Stephens Media shall effect the assignments to Righthaven of copyrights as required by this Agreement…by executing a particularized assignment with respect to each copyright and each consistent with (and in form and substance the same as) the scope of assignment….

Section 7.2:

Despite any such Copyright Assignment, Stephens Media shall retain (and is hereby granted by Righthaven) an exclusive license to Exploit the Stephens Media Assigned Copyrights for any lawful purpose whatsoever and Righthaven shall have no right or license to Exploit or participate in the receipt of royalties from the Exploitation of the Stephens Media Assigned Copyrights other than the right to proceeds in association with a Recovery.

Section 8:

Stephens Media shall have the right at any time to terminate, in good faith, any Copyright Assigmnent (the “Assignment Termination”) and enjoy a right of complete reversion to the ownership of any copyright that is the subject of a Copyright Assignment; provided, however, that if Righthaven shall have commenced an action to prosecute an infringer of the Stephens Media Assigned Copyrights, Stephens Media shall be exclusively responsible for effecting termination of such action including, without limitation, all Losses associated with any dismissal with prejudice.

Taken together, these three excerpts seem to affirm that Righthaven is essentially buying the right to bring lawsuits from Stephens Media, which is arguably impermissible under Silvers v. Sony Pictures Entertainment, Inc., 402 F. 3d 881 (9th Cir. 2005).

Section 11

Stephens Media understands and acknowledges that Stephens Media and Righthaven may be liable for an Infringer’s attorneys’ fees as required by Law in connection with an Infringement Action. Stephens Media further understands that a lawsuit brought solely to harass or to coerce a settlement may result in liability for malicious prosecution or abuse of process. If any Claim made by an Infringer in an Infringement Action results in Losses, other than Losses described in Section 8, Righthaven shall be solely liable for such Losses and shall indemnify Stephens Media from and against any such Losses but only if such Losses do not arise out of a misrepresentation by Stephens Media or other breach by Stephens Media of a provision of this Agreement.
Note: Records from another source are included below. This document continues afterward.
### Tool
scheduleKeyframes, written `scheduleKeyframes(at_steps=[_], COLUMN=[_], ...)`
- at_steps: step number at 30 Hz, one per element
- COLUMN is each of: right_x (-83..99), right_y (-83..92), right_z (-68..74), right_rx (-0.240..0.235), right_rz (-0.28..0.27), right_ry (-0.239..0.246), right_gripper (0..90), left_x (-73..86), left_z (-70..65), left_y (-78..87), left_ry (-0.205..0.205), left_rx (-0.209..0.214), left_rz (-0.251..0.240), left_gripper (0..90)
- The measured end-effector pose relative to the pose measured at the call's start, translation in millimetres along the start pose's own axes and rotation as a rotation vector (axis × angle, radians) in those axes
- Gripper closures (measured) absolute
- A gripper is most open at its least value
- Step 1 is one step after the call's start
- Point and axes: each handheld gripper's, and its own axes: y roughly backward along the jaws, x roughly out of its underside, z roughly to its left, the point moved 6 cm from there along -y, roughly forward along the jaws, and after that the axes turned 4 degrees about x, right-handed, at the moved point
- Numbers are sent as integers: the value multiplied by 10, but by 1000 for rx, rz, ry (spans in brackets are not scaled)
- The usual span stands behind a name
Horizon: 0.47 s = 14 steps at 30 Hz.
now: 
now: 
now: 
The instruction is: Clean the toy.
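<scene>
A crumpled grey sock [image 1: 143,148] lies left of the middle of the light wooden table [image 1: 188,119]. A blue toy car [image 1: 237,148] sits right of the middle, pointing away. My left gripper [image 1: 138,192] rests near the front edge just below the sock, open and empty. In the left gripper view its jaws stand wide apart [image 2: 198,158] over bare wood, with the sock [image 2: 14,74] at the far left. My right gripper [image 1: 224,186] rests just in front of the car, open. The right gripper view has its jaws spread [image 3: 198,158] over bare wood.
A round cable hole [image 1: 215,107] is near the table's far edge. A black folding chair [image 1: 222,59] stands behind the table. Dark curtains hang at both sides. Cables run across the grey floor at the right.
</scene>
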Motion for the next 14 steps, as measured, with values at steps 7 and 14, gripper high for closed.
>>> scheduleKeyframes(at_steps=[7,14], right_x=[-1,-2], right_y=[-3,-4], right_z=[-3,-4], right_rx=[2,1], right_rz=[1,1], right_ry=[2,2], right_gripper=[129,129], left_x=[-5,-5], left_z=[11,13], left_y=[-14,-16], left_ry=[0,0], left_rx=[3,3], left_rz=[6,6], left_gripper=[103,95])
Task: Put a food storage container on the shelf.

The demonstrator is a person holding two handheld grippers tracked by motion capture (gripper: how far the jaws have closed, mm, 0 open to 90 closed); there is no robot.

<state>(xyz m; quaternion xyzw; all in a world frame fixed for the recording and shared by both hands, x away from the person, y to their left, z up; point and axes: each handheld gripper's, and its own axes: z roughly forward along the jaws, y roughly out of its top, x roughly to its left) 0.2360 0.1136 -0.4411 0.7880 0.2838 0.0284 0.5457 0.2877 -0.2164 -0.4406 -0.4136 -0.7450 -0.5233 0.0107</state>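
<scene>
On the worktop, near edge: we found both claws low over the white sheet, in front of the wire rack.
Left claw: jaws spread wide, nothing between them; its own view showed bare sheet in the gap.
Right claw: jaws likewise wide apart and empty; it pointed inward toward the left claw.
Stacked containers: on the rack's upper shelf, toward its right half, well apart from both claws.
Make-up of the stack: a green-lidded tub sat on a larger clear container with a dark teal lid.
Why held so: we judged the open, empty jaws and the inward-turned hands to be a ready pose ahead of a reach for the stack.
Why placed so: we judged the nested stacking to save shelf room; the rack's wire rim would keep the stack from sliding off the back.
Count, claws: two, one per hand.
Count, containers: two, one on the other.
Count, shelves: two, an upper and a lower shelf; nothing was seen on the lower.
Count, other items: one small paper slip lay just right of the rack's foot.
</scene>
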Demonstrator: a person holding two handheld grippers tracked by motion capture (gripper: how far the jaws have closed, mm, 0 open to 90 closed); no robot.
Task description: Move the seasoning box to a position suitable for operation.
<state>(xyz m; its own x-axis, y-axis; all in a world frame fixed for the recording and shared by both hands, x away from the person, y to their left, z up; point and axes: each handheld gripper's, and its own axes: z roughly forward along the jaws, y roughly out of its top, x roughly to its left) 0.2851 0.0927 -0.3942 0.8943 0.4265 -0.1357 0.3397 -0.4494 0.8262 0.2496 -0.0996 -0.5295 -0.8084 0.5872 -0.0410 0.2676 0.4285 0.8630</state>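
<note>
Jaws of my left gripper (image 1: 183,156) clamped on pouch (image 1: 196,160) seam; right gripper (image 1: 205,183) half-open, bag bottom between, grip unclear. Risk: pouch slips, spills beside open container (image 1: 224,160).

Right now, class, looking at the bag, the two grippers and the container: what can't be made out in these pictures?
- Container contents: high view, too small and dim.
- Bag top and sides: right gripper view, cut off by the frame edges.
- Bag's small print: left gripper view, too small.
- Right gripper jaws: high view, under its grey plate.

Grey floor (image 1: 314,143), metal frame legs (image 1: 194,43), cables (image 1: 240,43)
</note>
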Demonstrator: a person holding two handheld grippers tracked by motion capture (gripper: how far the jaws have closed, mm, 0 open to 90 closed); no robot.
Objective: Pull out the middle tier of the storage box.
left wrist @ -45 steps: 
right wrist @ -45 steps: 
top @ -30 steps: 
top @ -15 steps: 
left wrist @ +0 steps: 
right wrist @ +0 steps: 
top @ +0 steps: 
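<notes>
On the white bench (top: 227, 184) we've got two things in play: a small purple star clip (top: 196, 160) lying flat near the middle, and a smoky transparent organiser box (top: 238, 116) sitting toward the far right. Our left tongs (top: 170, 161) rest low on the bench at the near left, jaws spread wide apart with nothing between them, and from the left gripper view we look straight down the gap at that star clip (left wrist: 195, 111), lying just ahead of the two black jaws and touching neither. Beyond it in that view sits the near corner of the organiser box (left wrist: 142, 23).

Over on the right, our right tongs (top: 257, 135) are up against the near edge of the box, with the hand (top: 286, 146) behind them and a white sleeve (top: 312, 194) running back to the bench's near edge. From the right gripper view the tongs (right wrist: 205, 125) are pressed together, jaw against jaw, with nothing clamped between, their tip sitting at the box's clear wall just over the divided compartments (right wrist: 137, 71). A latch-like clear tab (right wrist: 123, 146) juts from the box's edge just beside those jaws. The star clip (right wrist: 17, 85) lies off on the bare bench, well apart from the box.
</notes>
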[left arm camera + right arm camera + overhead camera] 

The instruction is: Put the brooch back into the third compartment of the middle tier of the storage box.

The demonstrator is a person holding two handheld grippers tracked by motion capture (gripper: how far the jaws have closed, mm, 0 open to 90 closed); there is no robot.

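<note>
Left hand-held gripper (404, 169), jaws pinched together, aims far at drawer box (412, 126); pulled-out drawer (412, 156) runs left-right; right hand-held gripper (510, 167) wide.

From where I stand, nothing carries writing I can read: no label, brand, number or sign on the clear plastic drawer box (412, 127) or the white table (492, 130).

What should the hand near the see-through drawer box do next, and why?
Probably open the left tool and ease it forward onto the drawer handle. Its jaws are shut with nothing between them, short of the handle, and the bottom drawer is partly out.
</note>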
I guess we now have incontrovertible evidence that both the newspaper and Righthaven knew “that a lawsuit brought solely to harass or to coerce a settlement may result in liability for malicious prosecution or abuse of process”!  I wouldn’t be surprised if this section gets referenced in a future sanctions order.

Conclusion:  what does Judge Hunt think?

It’s impossible to know, of course, what’s inside Judge Hunt’s mind.  However, his order to unseal the Righthaven contract strongly suggests that he is growing weary of Righthaven’s legal antics:

There is an old adage in the law that, if the facts are on your side, you pound on the facts. If the law is on your side, you pound on the law. If neither the facts nor the law is on your side, you pound on the table. It appears there is a lot of table pounding going on here.

There has been presented absolutely no basis to strike the Request to Unseal, and that motion will be denied. [emphasis added]

No doubt Righthaven is already sorry they filed this case.  The only remaining question is whether their sorrow will be measured in dollars.  And just how many.